** The problem **
Beginning with the first line below, please restate each line exactly, down to and including the line containing "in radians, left".

** Data supplied **
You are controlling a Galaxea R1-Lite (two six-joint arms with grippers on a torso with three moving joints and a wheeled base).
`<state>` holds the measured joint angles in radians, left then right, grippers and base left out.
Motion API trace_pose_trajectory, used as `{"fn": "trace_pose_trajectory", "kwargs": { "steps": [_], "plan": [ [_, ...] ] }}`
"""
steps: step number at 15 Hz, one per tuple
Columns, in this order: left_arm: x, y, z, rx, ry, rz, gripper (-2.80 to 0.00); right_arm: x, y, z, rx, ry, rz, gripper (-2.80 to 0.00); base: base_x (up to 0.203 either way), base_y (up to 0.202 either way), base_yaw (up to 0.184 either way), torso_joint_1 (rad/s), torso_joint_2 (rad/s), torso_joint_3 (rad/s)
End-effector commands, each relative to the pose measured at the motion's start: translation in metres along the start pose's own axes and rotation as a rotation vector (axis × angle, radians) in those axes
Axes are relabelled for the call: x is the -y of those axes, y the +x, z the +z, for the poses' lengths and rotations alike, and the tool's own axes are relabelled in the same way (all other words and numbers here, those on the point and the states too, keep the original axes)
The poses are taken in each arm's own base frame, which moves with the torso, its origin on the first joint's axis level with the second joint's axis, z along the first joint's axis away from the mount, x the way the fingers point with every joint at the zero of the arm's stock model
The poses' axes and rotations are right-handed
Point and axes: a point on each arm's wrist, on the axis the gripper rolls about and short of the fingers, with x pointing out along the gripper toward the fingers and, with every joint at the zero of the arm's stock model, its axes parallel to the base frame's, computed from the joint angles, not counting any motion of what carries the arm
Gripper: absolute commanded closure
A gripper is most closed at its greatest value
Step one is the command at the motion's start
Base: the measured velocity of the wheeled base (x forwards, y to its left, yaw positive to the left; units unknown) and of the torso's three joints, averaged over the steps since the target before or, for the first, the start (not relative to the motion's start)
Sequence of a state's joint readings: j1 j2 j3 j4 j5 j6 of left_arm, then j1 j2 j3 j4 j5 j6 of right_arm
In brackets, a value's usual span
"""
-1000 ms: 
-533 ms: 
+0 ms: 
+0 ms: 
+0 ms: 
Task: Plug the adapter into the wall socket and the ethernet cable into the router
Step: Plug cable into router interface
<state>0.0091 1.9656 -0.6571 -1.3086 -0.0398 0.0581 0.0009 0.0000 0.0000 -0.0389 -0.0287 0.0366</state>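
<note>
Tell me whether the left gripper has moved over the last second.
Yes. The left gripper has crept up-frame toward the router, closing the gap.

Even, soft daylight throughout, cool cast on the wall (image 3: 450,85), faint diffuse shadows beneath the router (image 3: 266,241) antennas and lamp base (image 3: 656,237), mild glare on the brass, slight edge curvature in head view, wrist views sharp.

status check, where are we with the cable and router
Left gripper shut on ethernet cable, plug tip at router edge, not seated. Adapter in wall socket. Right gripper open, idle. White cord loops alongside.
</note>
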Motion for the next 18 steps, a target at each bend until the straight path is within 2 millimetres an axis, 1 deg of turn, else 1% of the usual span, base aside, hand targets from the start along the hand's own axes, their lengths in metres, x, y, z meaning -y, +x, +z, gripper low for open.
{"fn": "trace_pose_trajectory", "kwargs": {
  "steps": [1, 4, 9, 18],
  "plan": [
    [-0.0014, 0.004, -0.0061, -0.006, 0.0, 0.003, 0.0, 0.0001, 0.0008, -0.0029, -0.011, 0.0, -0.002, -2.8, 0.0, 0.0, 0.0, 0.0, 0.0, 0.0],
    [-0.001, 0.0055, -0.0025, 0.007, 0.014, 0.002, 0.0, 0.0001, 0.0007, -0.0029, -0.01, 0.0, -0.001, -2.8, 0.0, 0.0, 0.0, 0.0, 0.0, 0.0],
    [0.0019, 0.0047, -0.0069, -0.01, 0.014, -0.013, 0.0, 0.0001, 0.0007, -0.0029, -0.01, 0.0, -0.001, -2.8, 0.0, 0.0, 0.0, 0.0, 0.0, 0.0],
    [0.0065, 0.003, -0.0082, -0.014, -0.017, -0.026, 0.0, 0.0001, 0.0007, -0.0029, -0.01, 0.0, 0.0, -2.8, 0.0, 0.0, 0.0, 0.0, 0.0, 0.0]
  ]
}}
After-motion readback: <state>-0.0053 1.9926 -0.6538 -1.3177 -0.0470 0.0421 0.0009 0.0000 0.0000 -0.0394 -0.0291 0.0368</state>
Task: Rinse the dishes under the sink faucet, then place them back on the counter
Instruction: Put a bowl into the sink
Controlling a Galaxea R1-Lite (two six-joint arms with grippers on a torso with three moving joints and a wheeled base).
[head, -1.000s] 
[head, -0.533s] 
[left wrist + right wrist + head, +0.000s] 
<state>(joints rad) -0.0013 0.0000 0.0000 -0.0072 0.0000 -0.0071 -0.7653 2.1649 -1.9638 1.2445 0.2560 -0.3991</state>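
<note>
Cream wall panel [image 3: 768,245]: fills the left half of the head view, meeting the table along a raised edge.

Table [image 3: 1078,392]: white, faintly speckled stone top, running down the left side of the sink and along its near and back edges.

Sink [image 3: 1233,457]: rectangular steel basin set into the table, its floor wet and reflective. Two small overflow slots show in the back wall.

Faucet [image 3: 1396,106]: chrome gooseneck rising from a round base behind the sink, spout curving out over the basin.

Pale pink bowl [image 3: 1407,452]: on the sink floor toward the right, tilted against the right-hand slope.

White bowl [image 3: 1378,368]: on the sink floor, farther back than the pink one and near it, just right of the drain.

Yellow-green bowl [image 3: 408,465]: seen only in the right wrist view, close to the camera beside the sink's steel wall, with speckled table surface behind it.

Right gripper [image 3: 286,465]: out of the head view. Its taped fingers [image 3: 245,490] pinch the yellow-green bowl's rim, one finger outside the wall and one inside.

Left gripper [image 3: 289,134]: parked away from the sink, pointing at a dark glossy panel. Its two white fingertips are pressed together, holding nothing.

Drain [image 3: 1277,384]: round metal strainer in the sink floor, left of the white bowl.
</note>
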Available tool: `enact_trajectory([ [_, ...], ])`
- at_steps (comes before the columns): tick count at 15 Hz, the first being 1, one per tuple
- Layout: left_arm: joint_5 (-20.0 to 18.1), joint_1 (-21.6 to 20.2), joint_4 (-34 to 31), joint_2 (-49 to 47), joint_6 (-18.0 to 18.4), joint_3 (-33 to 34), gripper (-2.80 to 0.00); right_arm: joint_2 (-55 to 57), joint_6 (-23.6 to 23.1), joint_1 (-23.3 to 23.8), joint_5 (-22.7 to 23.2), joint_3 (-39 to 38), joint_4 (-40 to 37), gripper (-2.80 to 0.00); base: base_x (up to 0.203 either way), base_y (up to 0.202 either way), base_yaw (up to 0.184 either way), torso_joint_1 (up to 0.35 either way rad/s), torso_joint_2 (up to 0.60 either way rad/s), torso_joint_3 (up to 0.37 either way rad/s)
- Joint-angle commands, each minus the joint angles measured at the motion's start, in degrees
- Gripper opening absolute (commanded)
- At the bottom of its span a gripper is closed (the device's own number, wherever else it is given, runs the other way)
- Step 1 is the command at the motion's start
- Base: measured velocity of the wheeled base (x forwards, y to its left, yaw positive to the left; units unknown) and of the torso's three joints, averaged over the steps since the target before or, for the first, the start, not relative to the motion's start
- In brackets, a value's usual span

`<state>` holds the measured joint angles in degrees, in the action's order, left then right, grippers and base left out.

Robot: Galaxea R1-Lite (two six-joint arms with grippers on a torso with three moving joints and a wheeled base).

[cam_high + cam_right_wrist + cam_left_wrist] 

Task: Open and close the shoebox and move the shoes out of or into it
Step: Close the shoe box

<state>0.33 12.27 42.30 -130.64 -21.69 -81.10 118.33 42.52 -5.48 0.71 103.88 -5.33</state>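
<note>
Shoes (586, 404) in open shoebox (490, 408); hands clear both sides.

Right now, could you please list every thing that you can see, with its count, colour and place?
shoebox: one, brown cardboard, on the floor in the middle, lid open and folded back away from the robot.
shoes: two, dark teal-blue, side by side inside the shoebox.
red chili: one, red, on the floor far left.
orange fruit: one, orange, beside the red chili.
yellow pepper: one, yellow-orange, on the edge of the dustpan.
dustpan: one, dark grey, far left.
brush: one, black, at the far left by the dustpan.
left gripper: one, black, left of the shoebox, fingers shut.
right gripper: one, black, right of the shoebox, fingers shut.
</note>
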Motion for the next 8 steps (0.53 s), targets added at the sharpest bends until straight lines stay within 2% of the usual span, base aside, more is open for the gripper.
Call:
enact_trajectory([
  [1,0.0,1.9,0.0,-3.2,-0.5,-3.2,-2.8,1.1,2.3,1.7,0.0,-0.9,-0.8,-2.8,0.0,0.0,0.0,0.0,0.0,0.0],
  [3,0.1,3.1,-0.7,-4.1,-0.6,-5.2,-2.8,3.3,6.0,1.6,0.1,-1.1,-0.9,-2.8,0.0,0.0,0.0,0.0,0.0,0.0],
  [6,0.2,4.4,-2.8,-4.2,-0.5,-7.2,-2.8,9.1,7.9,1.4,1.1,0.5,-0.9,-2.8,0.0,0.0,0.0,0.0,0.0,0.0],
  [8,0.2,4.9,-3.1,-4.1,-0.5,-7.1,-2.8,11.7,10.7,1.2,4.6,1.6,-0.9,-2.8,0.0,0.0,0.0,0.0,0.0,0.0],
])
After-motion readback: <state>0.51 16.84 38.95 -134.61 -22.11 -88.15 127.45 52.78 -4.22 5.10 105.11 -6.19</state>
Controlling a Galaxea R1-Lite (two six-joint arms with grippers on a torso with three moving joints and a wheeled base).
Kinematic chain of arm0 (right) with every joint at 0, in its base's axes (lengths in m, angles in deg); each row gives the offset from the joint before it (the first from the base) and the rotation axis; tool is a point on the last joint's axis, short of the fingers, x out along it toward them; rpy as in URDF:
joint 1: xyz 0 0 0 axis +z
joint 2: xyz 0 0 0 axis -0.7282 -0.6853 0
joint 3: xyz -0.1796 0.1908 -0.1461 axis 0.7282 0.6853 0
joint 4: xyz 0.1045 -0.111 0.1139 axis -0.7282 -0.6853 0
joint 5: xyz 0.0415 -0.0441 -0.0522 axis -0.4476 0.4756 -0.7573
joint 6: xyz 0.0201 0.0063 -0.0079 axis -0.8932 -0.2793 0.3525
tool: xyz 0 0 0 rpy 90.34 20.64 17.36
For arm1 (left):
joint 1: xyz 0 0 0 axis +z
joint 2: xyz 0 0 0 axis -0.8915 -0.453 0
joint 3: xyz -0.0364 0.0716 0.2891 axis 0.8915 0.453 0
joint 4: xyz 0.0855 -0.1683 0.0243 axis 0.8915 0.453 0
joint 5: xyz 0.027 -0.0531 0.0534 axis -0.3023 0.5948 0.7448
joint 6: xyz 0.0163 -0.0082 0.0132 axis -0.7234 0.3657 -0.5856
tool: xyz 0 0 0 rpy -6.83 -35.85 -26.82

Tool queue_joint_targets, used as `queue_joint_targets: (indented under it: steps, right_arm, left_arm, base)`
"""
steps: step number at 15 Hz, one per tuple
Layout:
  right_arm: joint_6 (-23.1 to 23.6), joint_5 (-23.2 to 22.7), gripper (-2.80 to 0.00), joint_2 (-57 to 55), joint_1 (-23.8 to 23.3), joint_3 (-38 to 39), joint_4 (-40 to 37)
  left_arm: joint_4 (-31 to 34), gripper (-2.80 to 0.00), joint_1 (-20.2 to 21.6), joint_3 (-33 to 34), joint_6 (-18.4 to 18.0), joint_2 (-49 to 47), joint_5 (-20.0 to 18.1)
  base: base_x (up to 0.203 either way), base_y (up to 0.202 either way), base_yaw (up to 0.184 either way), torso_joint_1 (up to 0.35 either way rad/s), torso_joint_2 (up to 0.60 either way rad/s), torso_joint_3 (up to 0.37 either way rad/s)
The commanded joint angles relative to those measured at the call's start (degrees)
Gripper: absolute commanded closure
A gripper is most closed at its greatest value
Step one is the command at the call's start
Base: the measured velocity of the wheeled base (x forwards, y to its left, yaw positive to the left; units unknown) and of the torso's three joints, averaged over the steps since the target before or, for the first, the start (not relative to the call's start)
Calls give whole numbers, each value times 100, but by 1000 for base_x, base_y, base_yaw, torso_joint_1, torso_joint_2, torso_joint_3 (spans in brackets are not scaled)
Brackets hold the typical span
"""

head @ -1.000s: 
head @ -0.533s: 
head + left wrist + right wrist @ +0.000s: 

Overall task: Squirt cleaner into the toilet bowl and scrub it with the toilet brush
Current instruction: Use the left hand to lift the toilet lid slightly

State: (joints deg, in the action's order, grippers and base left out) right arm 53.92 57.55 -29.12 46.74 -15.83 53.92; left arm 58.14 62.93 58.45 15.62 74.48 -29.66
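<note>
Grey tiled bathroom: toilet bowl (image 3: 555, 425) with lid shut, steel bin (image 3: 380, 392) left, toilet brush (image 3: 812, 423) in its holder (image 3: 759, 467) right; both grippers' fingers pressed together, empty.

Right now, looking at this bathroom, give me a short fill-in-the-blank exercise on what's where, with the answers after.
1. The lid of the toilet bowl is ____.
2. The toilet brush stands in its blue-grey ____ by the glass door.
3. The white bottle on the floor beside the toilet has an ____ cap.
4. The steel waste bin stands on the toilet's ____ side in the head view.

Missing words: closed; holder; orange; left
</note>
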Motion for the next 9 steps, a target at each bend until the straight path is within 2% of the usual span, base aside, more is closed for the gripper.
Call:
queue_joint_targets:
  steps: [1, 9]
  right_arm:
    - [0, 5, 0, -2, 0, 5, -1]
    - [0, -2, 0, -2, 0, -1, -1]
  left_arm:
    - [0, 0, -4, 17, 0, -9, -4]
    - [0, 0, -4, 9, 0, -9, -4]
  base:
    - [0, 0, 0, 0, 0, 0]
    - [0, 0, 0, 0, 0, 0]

** Response **
You are controlling a Galaxea R1-Lite (two six-joint arms with grippers on a torso with three moving joints and a wheeled base).
`<state>` holds the measured joint angles in radians, left then right, grippers and base left out.

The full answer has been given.